→ **EXERCISE DESCRIPTION**: Below are lines of data; restate word for word those running from the line containing "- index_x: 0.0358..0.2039" to the line containing "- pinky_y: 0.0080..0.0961", inclusive, and no others.

→ **Data entries**:
________
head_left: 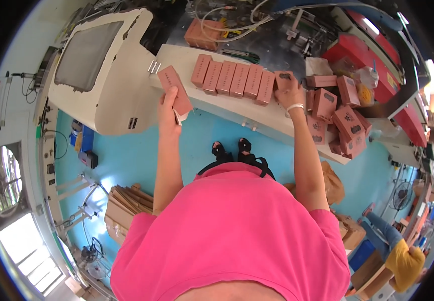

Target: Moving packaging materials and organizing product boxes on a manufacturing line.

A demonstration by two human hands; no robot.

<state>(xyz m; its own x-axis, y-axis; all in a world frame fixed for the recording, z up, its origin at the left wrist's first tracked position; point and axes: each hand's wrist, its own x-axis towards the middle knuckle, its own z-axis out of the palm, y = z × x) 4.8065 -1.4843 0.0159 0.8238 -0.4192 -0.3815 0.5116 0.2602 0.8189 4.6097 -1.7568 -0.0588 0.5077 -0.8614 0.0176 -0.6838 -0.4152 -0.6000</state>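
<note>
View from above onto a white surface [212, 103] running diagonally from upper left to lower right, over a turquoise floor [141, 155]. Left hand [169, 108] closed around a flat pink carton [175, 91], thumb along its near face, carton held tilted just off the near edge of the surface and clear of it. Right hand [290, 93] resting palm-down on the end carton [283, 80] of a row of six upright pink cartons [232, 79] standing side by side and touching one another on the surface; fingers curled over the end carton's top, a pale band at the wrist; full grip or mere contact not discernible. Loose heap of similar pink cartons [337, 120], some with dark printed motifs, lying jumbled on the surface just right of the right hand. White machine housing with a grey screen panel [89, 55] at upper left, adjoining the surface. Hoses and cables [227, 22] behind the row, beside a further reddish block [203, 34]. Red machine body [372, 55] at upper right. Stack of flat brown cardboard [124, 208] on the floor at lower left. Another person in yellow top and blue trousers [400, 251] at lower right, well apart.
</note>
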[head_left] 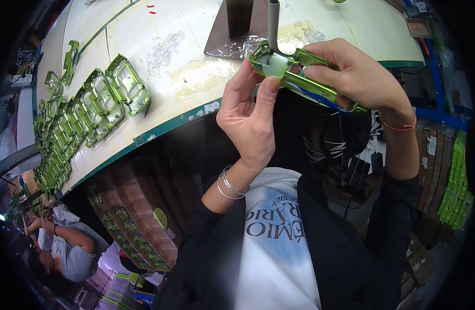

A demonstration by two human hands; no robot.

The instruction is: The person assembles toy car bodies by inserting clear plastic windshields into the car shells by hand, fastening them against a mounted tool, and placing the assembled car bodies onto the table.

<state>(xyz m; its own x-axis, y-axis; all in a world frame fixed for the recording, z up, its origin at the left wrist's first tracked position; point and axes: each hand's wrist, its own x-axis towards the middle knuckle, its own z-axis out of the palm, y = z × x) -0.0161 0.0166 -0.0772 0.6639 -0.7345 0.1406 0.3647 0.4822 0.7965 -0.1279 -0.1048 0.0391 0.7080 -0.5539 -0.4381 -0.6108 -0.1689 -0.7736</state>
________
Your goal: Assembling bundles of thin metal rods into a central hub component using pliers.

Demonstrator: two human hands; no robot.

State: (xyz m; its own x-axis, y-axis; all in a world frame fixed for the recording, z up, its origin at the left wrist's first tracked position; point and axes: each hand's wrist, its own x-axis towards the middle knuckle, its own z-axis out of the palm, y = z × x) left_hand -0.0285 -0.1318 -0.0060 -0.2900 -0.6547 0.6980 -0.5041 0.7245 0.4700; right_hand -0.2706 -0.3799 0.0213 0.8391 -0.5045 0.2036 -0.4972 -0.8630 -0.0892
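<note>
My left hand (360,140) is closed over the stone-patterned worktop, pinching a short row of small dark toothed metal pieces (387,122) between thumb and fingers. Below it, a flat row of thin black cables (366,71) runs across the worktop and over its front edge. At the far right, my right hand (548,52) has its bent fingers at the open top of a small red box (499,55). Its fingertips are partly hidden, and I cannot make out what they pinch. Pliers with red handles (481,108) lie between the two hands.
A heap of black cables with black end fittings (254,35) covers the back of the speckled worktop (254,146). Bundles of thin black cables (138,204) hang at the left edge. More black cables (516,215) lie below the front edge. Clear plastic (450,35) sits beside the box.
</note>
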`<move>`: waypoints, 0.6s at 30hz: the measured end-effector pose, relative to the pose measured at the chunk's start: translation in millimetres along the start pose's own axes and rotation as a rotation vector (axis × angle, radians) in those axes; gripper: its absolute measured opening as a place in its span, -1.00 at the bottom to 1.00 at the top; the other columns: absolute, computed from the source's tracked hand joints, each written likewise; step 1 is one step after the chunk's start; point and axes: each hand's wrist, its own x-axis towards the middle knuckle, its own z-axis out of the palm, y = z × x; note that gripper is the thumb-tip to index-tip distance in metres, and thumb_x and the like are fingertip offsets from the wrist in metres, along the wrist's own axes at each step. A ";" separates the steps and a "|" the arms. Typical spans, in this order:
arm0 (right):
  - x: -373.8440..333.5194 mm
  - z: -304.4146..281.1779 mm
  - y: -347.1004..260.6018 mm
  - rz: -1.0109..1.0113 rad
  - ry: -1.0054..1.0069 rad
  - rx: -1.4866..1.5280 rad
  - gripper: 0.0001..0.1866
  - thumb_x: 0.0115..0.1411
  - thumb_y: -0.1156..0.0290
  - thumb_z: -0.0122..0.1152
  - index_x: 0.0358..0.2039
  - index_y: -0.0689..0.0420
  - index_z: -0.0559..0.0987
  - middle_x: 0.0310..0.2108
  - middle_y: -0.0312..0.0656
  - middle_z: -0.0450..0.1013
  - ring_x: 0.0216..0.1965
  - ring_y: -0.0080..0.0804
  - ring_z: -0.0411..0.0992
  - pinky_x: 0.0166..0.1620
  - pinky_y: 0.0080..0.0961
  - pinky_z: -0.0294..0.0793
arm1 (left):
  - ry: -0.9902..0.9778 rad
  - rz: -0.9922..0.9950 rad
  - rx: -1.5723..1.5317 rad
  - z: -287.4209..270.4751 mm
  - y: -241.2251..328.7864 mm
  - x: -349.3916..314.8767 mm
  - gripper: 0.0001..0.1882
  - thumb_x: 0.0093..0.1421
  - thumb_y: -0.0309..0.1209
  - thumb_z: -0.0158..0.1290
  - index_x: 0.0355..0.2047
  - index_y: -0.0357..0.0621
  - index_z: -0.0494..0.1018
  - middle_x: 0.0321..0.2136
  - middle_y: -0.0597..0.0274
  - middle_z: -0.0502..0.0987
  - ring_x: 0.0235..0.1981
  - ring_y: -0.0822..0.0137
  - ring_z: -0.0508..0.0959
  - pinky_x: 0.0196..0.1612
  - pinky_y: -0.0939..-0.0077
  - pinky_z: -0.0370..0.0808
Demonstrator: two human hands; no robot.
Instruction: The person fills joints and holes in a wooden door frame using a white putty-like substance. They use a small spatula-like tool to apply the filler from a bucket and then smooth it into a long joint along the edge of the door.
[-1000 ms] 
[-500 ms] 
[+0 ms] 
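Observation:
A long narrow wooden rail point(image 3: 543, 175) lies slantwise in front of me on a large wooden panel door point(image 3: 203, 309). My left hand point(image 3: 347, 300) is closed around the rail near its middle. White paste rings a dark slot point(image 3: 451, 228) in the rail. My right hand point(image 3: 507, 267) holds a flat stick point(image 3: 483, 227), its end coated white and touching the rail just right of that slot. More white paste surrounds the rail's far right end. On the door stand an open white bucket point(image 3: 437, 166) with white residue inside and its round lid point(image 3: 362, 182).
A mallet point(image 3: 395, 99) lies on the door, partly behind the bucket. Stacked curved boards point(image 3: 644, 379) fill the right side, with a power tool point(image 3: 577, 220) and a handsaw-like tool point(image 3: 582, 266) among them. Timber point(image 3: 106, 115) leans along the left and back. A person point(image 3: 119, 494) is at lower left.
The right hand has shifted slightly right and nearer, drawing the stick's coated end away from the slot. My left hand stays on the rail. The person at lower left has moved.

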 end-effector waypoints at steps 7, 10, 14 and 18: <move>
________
→ **RESPONSE BELOW**:
  - index_x: 0.0358..0.2039
  - index_y: -0.0689..0.0420
  - index_z: -0.0559..0.0987
  - middle_x: 0.0310..0.2108
  - middle_y: -0.0312..0.0656
  - middle_z: -0.0450..0.1013
  - ring_x: 0.0216..0.1965
  - ring_y: -0.0080..0.0804
  - ring_z: -0.0411..0.0992
  - pinky_x: 0.0166..0.1620
  - pinky_y: 0.0080..0.0961

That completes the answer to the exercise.